Untuk menjalankan tradisi ini Orang Rimba membutuhkan alam yang mendukung, hutan rimba dengan flora dan fauna yang ada di dalamnya. Namun kini tradisi meramu dan berburu yang menjadi tradisi Orang Rimba, hari demi hari menjadi semakin sulit untuk di jalankan. Penyusutan hutan dan pertambahan populasi menjadikan tradisi ini semakin sulit dijalankan. Orang Rimba berharap hutannya tetap ada, tetap dipelihara.

“Kami nioma di rimba, harop rimba hopi bulih habiy, rimba tetap ada,” demikian harapan Meratai yang biasa di sapa dengan Bepak Bejoget, Orang Rimba lainnya.
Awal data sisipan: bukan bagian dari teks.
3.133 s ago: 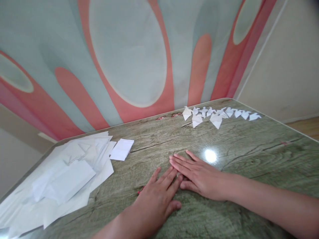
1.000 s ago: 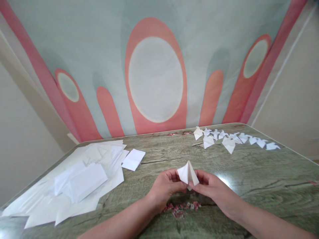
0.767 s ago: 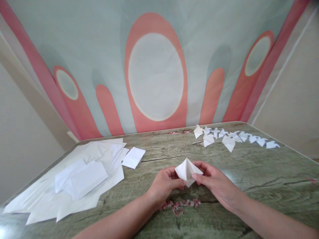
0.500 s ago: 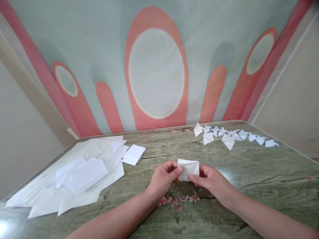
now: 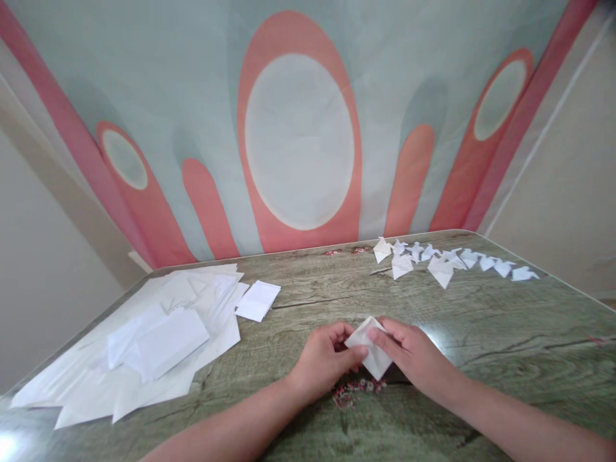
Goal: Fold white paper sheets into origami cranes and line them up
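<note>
A small folded white paper piece point(image 5: 373, 354) lies low over the green wood-grain table point(image 5: 505, 333), near its front middle. My left hand point(image 5: 326, 360) pinches its left corner between thumb and fingers. My right hand point(image 5: 411, 354) holds its upper right side, fingers laid over the fold. Both hands meet at the paper, almost touching the tabletop.
A loose heap of white paper sheets point(image 5: 144, 333) covers the table's left side, with one small sheet point(image 5: 258, 299) at its right edge. Several folded white paper figures point(image 5: 443, 260) line the far right edge. A red floral print point(image 5: 353, 388) shows on the table under my hands.
My hands went from lying flat on the table to holding a folded paper up. Over the last second they turned and flattened it and lowered it toward the tabletop.
</note>
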Tool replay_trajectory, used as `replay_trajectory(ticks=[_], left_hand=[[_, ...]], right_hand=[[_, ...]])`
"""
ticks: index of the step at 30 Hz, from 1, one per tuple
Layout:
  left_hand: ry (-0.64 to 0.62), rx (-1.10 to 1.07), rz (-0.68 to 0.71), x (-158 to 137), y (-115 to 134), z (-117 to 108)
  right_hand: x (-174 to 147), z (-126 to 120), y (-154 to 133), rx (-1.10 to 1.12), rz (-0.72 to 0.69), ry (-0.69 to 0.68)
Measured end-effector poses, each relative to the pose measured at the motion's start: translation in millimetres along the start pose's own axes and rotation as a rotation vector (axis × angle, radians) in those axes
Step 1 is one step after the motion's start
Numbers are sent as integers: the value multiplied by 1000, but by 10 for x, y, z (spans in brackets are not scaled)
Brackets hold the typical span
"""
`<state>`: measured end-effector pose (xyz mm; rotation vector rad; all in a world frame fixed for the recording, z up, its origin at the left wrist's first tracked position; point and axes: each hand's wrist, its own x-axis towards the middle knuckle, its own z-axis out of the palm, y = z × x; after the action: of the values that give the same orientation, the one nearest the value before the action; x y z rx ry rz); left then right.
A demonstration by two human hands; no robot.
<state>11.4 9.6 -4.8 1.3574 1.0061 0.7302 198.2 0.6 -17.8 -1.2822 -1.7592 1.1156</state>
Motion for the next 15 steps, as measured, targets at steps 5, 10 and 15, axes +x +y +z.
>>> replay_trajectory(ticks=[5,10,15], left_hand=[[-7,75,1,-21,61,-43],[-37,240,-34,-38,87,-66],[-69,185,-63,-31,76,-39]], right_hand=[[-16,-10,-33,-45,1,9],[18,-62,-56,-27,-29,23],[1,-101,-79,-71,-20,109]])
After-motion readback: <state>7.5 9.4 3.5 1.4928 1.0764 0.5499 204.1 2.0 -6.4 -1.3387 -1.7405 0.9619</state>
Dia menyatakan selama ini, kehidupan di rimba menjadi bermakna ketika mereka bisa menjalankan tradisi sesuai. Dengan pola berburu yang hanya untuk memenuhi kebutuhan hidup Orang Rimba mampu menjaga keseimbangan  dan ketesedian pasokan  di alam. Ketika habitatnya yang beralih fungsi dan semakin menyempit disitu keresahan itu muncul. Mendukung Orang Rimba mempertahankan hutan dan mendukung upaya-upaya perlindungan dan memulihkan hutan, sejatinya menjadi tanggung jawab kita bersama.
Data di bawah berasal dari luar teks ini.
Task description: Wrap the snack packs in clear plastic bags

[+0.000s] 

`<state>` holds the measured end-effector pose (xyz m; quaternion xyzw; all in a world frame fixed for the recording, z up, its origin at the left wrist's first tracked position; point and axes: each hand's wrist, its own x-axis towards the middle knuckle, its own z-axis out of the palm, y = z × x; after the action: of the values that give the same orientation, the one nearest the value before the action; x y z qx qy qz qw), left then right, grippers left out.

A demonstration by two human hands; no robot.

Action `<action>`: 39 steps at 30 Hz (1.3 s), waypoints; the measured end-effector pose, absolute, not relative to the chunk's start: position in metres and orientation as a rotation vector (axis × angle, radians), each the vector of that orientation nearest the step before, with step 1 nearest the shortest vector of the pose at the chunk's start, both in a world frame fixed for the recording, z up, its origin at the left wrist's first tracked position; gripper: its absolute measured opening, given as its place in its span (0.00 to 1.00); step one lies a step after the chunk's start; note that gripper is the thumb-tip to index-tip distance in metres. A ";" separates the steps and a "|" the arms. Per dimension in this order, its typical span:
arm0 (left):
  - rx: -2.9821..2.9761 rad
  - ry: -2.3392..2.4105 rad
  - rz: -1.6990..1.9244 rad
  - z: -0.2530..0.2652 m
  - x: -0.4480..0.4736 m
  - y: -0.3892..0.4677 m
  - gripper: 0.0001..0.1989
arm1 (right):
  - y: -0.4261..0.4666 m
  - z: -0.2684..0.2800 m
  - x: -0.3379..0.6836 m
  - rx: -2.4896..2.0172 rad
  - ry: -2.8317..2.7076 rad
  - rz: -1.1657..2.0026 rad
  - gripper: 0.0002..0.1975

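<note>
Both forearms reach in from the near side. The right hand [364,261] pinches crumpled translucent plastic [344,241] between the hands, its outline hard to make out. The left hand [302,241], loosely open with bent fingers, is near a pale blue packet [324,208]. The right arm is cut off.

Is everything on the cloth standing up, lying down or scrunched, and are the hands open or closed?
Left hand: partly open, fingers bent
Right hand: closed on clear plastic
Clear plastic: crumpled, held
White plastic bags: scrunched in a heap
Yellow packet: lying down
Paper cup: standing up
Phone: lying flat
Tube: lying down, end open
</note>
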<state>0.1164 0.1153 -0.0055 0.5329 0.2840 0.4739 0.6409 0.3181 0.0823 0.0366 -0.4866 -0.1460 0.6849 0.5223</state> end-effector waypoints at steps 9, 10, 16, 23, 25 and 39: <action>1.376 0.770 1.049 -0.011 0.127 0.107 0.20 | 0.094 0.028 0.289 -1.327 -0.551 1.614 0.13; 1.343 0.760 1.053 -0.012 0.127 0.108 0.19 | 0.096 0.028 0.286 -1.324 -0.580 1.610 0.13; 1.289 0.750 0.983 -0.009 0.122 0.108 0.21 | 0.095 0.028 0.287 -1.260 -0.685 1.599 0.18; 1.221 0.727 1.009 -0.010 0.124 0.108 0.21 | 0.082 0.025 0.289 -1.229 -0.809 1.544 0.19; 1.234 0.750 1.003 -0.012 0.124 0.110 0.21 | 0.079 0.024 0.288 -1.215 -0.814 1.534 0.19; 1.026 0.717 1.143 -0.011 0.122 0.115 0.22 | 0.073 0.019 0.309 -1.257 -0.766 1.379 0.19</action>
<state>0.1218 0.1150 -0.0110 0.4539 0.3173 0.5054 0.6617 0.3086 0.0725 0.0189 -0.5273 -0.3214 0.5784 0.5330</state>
“Orang Rimba merupakan bagian integral dari ekosistem alam. Dengan keahlian dalam berburu dan meramu, mereka telah menjaga keseimbangan ekosistem dan melestarikan keanekaragaman hayati selama berabad-abad. Hutan bagi mereka adalah sumber kehidupan, tempat bernaung, dan juga merupakan bagian dari spiritualitas serta budaya mereka yang kaya,”kata Sukmareni, Koordinator Divisi Komunikasi KKI Warsi, organisasi yang aktif melakukan pendampingan pada masyarakat adat.  

Namun, saat ini, Orang Rimba menghadapi ancaman serius akibat deforestasi dan konversi hutan menjadi lahan pertanian perkebunan  serta aktivitas tambang.  Hutan yang selama ini mereka andalkan semakin berkurang, mengancam tidak hanya mata pencaharian mereka tetapi juga warisan budaya yang telah diwariskan turun-temurun.

Di Hari Masyarakat Adat 2024 ini, kita menyoroti pentingnya perlindungan terhadap hak-hak Orang Rimba serta upaya pelestarian hutan. Mereka tidak hanya hidup dari berburu dan meramu, tetapi juga memainkan peran krusial dalam menjaga keseimbangan ekosistem yang mendukung kehidupan banyak spesies lain, termasuk manusia. Hutan yang dikelola oleh Orang Rimba berfungsi sebagai penyangga terhadap perubahan iklim dan bencana alam, serta sebagai sumber daya penting bagi masyarakat luas.

Kehilangan hutan berdampak tidak hanya pada komunitas adat seperti Orang Rimba tetapi juga pada seluruh planet kita. Hutan yang hilang berkontribusi pada perubahan iklim, penurunan kualitas udara, dan hilangnya keanekaragaman hayati. “Melindungi hutan dan mendukung hak-hak Orang Rimba adalah langkah penting dalam mencapai keberlanjutan lingkungan dan kesejahteraan global,”kata Sukmareni.

Untuk itu lanjut Reni, di moment hari Masyarakat Adat ini, pihaknya menghimbau semua pihak untuk mendukung hak-hak masyarakat adat dan perlindungan hutan, serta terlibat aktiv dalam upaya memulihkan bumi.  “Mari kita bersama-sama merayakan warisan budaya Orang Rimba dan berkomitmen untuk melindungi hutan mereka. Melalui tindakan kita, kita dapat membantu memastikan bahwa tradisi yang berharga ini dapat terus ada dan berkontribusi pada keseimbangan ekosistem yang sehat untuk generasi mendatang, tidak hanya Orang Rimba tapi bagi kita semua penduduk bumi,” pungkas Reni.